2. A retrieval system

When a query arrives, the system retrieves the most relevant documents. This may use:

  • Dense retrieval (embedding the query and finding nearest neighbors in vector space)
  • Sparse retrieval (BM25 or keyword-based approaches)
  • Hybrid approaches combining both

The retrieved chunks are ranked by relevance, and the top results are selected.

3. A language model

The retrieved documents are inserted into the model's prompt, along with the original query. A typical prompt template might look like:

Use the following documents to answer the question.
If the answer is not in the documents, say so.

Documents:
[retrieved chunks]

Question: [user query]

The model generates its response based on both its training and the provided context.

Chunking strategy matters

Documents need to be broken into manageable pieces (chunks) before being embedded and stored. The chunking strategy significantly affects retrieval quality:

  • Fixed-size chunks: Simple but may break sentences or paragraphs at awkward points
  • Semantic chunks: Split at natural boundaries (paragraphs, sections)
  • Sliding window: Overlapping chunks to avoid missing context at boundaries

Typical chunk sizes range from 256 to 1024 tokens, with overlap of 10–20%.

The core of semantic retrieval is embedding — converting text into high-dimensional numerical vectors that encode meaning. Semantically similar text will have vectors that are close together in this space.

Both the documents and incoming queries are embedded using the same model. Retrieval becomes a nearest-neighbor search: find the document chunks whose embeddings are most similar to the query embedding. This is what vector databases like Pinecone, Weaviate, Chroma, and pgvector are designed to do efficiently at scale.

Limitations and trade-offs

RAG is powerful but not a complete solution:

Retrieval failures: If the relevant information is not retrieved — due to poor chunking, poor embeddings, or the information simply not being in the corpus — the model may still hallucinate or say it does not know.

Context window limits: You can only include so many retrieved chunks in a prompt. With very large document sets, you are always retrieving a small fraction of available information.

Faithfulness vs. creativity: RAG systems can be tuned to be more or less faithful to retrieved documents. Stricter prompting reduces hallucination but may also reduce the model's ability to synthesize across sources.

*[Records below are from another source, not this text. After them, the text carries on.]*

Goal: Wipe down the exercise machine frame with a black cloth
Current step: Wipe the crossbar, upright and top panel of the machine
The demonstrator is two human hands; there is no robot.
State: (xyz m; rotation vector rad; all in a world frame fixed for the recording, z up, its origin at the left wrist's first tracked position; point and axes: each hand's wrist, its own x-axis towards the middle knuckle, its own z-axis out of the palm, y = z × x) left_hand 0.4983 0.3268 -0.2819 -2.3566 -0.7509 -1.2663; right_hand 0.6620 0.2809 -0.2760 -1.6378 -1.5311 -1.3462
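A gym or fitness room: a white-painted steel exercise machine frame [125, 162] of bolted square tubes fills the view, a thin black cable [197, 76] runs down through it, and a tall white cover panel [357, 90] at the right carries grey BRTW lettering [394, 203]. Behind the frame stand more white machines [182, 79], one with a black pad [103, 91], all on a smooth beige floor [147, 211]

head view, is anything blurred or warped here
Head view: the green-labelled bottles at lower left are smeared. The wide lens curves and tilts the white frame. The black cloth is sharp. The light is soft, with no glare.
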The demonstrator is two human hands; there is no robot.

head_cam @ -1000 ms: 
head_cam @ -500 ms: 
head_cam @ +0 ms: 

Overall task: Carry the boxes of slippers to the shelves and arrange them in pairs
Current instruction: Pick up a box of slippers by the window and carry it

Latency: Each query requires a retrieval step, adding latency compared to pure generation.

When to use RAG

RAG is appropriate when:

  • You need the model to work with private or proprietary information not in its training data
  • Your information changes frequently (product catalogs, documentation, news)
  • You need to reduce hallucination on domain-specific questions
  • You need to cite sources in the model's output

RAG is less appropriate when:

  • The task is purely generative (creative writing, brainstorming)
  • The required knowledge is well-represented in the base model's training
  • Latency requirements are extremely tight

Summary

RAG extends language models by adding a retrieval step that fetches relevant documents and includes them in the prompt. This reduces hallucination, enables access to up-to-date or private information, and can make model outputs more verifiable. The main components are a document store (often vector-based), a retrieval mechanism, and the language model itself. The quality of the retrieval step is as important as the quality of the model.